Munis d’équipements de protection individuelle et de matériel de désinfection, les volontaires ont suivi les procédures sanitaires prévues afin de limiter les risques de transmission au sein des communautés tout en préservant la dignité des victimes et de leurs familles.
« Au premier contact avec le corps, nous faisons le prélèvement appelé communément “swab”. Après le prélèvement, on sécurise le corps avant de le placer dans le sac mortuaire puis dans le cercueil. Après le cercueil, l’équipe se met en route pour l’enterrement », explique Raphael Olangi, chef d’équipe « Enterrement digne et sécurisé » de la Croix-Rouge de la RDC.
Parallèlement aux enterrements sécurisés, d’autres équipes de volontaires poursuivent les campagnes de sensibilisation dans les sites de déplacés et les communautés vulnérables.
Au site de déplacés de Kigonze, situé dans les environs de Bunia, des séances de sensibilisation ont été organisées autour des modes de transmission du virus Ebola, des mesures barrières et de l’importance du signalement rapide des cas suspects.
Ces activités visent à renforcer l’adhésion communautaire aux mesures de prévention dans une région affectée par les conflits armés, les déplacements de populations et la méfiance de certaines communautés envers les structures sanitaires.
« La communication communautaire reste l’arme la plus efficace pour barrer la route à cette 17e épidémie. […] La communauté comprend qu’il y a la Croix-Rouge, où il y a des volontaires qui sont formés pour bien enterrer les cadavres », souligne Delphin Chanamula, volontaire de la Croix-Rouge de la RDC.

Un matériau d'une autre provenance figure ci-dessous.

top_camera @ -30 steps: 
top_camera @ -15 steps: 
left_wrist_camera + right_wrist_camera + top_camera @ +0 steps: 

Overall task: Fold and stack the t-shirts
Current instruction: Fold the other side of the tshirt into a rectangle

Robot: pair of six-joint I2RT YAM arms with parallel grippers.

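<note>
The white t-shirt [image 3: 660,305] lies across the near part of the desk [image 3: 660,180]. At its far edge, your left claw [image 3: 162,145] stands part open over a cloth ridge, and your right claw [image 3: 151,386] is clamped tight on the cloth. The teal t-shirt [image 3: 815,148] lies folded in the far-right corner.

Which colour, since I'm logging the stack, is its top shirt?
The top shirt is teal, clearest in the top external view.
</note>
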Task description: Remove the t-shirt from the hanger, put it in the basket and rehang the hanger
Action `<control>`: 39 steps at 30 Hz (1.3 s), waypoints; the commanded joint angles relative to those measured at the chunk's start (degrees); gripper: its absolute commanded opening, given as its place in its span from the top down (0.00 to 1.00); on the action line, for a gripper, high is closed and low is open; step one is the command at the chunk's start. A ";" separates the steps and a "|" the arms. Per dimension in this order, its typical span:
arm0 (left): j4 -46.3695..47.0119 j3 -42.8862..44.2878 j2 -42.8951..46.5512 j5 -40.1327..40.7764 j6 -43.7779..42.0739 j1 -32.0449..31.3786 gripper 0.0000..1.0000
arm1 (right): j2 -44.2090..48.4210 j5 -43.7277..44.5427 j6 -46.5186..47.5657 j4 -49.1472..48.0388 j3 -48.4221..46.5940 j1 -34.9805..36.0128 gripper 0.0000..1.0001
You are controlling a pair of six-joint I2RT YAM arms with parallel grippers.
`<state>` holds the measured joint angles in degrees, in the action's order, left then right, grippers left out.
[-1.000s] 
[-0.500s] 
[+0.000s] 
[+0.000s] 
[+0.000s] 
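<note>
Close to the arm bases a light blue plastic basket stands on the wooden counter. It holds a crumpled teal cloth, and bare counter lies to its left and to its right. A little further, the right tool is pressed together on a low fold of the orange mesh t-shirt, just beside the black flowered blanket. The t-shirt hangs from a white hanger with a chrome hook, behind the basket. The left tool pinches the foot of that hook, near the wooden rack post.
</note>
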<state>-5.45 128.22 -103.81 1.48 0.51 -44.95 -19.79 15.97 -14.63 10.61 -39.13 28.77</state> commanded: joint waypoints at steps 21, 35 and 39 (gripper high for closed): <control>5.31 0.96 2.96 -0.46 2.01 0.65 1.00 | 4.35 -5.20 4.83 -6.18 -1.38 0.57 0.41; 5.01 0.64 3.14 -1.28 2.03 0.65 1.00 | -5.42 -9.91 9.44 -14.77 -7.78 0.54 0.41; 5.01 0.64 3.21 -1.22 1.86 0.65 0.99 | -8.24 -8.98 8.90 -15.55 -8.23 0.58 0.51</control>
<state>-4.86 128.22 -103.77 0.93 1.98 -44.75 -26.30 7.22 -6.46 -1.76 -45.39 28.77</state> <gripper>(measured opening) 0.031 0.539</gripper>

Il reconnaît cependant que certaines résistances persistent encore dans quelques communautés à cause des croyances culturelles et de l’attachement émotionnel aux proches décédés.
« Il y a une bonne acceptation dans la communauté, sauf quelques-uns qui résistent à cause de certaines croyances. À cause peut-être de l’affection pour tel ou tel autre membre », ajoute-t-il.
Les organisations humanitaires rappellent que lors des épidémies d’Ebola, la peur, les rumeurs et la désinformation peuvent rapidement compromettre les efforts de contrôle de la maladie.
C’est dans ce contexte que les volontaires de la CRRDC, avec l’appui de la FICR et du CICR, multiplient les interventions communautaires afin de restaurer la confiance entre les populations et les équipes sanitaires.
En plus des activités de sensibilisation et des enterrements sécurisés, les équipes de la Croix-Rouge interviennent également dans la prévention et le contrôle des infections ainsi que dans l’accompagnement psychosocial des familles affectées par l’épidémie.
Les partenaires humanitaires appellent à une mobilisation continue afin de limiter la propagation du virus dans cette région déjà durement affectée par l’insécurité et les crises humanitaires répétées.